What the task asks: Begin at the top of the following data. Copy each line exactly until you have copied the line containing "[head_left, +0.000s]".

Available data:
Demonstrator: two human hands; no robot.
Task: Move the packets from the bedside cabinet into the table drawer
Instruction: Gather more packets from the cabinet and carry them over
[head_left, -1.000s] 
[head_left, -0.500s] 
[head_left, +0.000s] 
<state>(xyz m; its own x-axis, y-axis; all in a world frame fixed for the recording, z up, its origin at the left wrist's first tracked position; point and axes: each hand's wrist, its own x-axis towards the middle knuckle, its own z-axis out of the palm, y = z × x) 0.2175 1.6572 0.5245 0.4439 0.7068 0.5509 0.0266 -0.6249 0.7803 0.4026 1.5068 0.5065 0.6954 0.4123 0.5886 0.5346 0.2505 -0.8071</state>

Completed exercise:
Demonstrator: two human hands; no robot.
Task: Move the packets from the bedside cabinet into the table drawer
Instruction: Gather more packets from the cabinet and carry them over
[head_left, -1.000s] 
[head_left, -0.500s] 
[head_left, +0.000s] 

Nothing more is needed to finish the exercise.